Até a pandemia, 10% dos royalties que Campos recebia iam direto para o pagamento de empréstimos, no programa intitulado “Venda do Futuro":
— Infelizmente não tiveram a responsabilidade de investir onde precisávamos. Os royalties são finitos e não trabalharam para tornar a cidade menos dependente. Campos deixou de avançar muito diante do que recebeu — diz o prefeito Rafael Diniz (Cidadania).

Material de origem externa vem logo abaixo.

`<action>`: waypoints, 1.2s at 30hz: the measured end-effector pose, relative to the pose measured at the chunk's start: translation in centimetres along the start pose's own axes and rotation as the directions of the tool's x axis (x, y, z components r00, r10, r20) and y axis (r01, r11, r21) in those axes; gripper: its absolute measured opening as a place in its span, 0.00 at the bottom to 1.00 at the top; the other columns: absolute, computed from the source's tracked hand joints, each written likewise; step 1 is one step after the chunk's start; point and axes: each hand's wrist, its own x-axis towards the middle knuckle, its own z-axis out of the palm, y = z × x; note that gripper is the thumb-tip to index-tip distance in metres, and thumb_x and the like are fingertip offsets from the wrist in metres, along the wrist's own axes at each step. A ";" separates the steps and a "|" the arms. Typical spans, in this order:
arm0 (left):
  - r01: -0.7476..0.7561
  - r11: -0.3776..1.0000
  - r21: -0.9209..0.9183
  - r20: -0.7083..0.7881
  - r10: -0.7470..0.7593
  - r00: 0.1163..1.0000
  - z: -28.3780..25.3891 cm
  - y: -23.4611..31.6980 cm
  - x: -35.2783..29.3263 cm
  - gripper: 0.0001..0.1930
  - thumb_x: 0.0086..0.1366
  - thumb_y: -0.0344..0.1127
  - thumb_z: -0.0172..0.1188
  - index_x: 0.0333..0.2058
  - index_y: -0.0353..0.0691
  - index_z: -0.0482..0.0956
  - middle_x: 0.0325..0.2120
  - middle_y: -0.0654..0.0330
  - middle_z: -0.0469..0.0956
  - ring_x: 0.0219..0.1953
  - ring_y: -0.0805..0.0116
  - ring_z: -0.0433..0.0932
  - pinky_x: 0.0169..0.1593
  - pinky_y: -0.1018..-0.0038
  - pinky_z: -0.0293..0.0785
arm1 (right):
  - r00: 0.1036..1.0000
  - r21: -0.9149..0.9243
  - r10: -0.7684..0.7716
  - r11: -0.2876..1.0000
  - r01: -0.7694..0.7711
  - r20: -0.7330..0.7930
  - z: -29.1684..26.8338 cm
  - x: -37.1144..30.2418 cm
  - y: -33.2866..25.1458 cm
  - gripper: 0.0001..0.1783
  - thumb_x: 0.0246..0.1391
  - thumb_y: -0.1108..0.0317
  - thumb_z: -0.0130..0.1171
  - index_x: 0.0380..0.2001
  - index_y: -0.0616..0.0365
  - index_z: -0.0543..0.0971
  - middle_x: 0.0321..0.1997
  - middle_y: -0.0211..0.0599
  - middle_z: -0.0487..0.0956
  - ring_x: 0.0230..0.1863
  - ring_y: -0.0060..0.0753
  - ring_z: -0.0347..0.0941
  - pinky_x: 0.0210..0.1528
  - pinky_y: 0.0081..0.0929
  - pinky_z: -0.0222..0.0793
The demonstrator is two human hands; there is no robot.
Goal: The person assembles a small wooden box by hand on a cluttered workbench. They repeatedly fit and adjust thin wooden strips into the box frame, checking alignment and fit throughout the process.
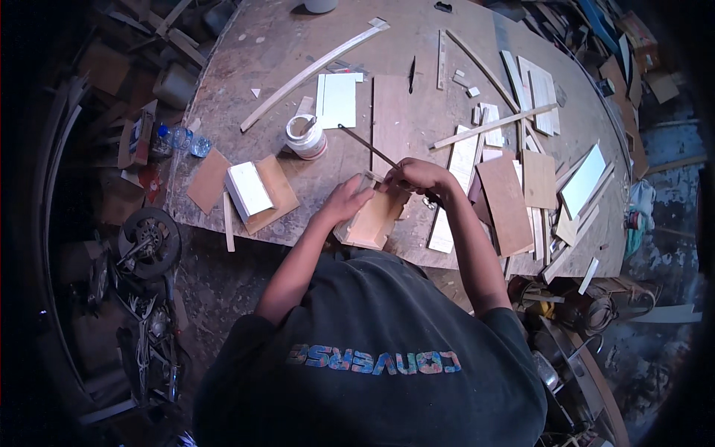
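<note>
A small open box (366, 220) of pale wood sits tilted near the front edge of the worktable, close to my body. My left hand (348, 200) grips its left wall near the far end. Over the far right corner of the box, my right hand (418, 179) is closed around a long thin stick (370, 147) with a dark tip, which points to the far left. The fingertips of both hands are close together, and what lies between them is partly hidden. Beyond my left hand stands an open white tub (306, 137) with a handle leaning in it.
Left of the tub, a white block (249, 188) rests on a brown panel (277, 195). A white sheet (337, 100) and a brown board (390, 112) lie beyond my hands. Several wood strips and boards (505, 205) are piled at right. Plastic bottles (182, 138) lie at the left edge.
</note>
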 end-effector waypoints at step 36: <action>0.515 0.505 -0.693 0.310 -0.436 0.845 -0.6 0.5 -0.8 0.25 0.67 0.61 0.55 0.49 0.47 0.78 0.36 0.62 0.82 0.35 0.69 0.81 0.32 0.67 0.78 | 0.891 0.710 0.272 0.700 0.077 -0.364 6.3 0.9 8.7 0.32 0.62 0.40 0.54 0.60 0.50 0.75 0.29 0.29 0.75 0.14 0.15 0.49 0.15 0.20 0.41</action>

Macaé pode ter uma segunda oportunidade. Receberá mais R$ 4 bilhões até 2024, mais da metade do que recebeu entre 2000 e 2019. Pode ser nova chance de aproveitar melhor os recursos. A criação de fundos, como está fazendo Maricá, foi importante para combater a pandemia:
— Esses fundos mostram que os municípios aprenderam alguma coisa, mas quanto ao planejamento de médio e longo prazo, não sabemos. O pecado é olhar a cidade como lugar onde se constroem coisas: asfalto, iluminação pública, sambódromo, e não como algo integrado — diz José Luis Vianna, professor da Cândido Mendes, que estuda o impacto dos royalties nas cidades.
Procurada, a Prefeitura Macaé não quis comentar.
Maricá vive a segunda chance de se desenvolver com base no petróleo. A primeira foi no Comperj, hoje Polo Gaslub Itaboraí, obra interrompida com a crise na Petrobras. Condomínios de alto padrão surgiram, mas encalharam.
— Maricá por muito tempo foi algo como garimpo de ouro, todo mundo veio pra cá. Mas um novo ciclo está começando — diz Delfim Moreira, vice-presidente da Associação Comercial de Maricá (ACM).
Nos últimos dez anos, a população da cidade cresceu 30%, segundo o IBGE. E deve continuar aumentando.
Em Saquarema, os royalties podem trazer mais renda para 2 mil pescadores. A pesca só é feita em horários de maré alta. O canal da laguna da cidade está assoreado há cinco anos, impedindo a saída de barcos para pesca de sardinha e camarão.
— Hoje temos que esperar a maré para sair. É prejuízo — reclama Pedro da Colônia.
Abu Dhabi brasileira
O plano de criar uma Abu Dhabi no interior fluminense, em referência à capital dos Emirados Árabes, naufragou. Chegou-se a oferecer aulas de mandarim em escolas públicas em São João da Barra (RJ) na expectativa da chegada de investimentos com o Porto do Açu, idealizado pelo empresário Eike Batista.
— Não se investiu em qualidade de vida. Houve apropriação do recurso pela minoria de sempre — afirma Marcos Pedlowski, pesquisador da Universidade Estadual do Norte Fluminense.